| Technique | liquitex on canvas with handmade cardboard box by the artist |
| Signature | signed on the reverse "On Kawara" |
| Size | 20.3×26.7 cm |
| Year of the work | 2000 |
| Exhibition | "The Encyclopedia of Masamichi Katayama "Life is hard... Let's go shopping."", Tokyo Opera City Art Gallery, April 8 - June 25, 2017, Exhibition catalogue pp. 192, 216, 218, cat. no. 441 |
| PROVENANCE | Phillips New York, The Katayama Collection, September 19, 2017, Lot 016 Taro Nasu Gallery, Tokyo |
Kawara On (1933–2014) is regarded as one of the key figures associated with postwar conceptual art. During the 1960s- a historical moment when the modernist artistic paradigm was increasingly challenged and new artistic practices such as conceptual art were emerging, Kawara gradually transformed painting into a conceptual medium for recording time and lived existence. On January 4, 1966, he initiated the long-term Today Series (also known as the Date Paintings), a project that would continue for several decades.

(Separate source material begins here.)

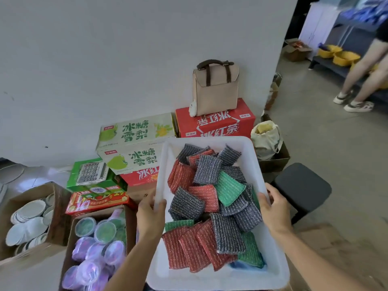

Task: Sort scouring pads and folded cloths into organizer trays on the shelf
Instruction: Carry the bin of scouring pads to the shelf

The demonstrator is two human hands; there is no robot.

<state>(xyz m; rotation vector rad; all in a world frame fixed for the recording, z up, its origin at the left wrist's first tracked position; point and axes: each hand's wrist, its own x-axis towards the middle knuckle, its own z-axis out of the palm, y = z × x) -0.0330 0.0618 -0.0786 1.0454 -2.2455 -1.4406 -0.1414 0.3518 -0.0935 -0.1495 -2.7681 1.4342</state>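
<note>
A white plastic tray (255, 164) fills the lower middle of the view, held up off the floor. It carries several scouring pads (207, 173) in red, dark grey and green, piled loosely. My left hand (150, 215) grips the tray's left rim, thumb curled over the edge. On the opposite rim my right hand (273, 208) grips it the same way. A bit of blue material (239, 265) shows under the pads at the tray's near right corner.
Stacked drink cartons (134, 131) and a beige bag (216, 89) stand against the wall ahead. Cardboard boxes of lids (29, 219) and tubs (98, 244) sit at lower left. A black stool (302, 187) is to the right. A person (365, 68) stands by shelves far right.
</note>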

Within this series, the artist employed an extremely restrained approach, inscribing the date of its creation in sans-serif lettering on a monochrome ground. Each painting had to be completed on the day it was made; if it was not finished before midnight, the work would be destroyed.
The present work, JULY 14, 2000, continues the consistent formal language of the Today Series: a monochrome background and white date lettering constitute the entirety of the pictorial elements. Within this radically reduced visual structure, time is transformed into a form of existence that can be recorded and marked. Through the daily repetition of this act, Kawara translated the passage of individual life into an ongoing conceptual practice, reflecting on the endless flow of time and the condition of human existence.
Between 1966 and 2013, Kawara produced approximately three thousand Date Paintings in more than 130 cities around the world. Following the artist’s death in 2014, his representing gallery announced his passing with a single sentence: “Kawara On lived 29,771 days.” This numerical articulation of a life’s duration resonates profoundly with the artist’s lifelong engagement with time and existence.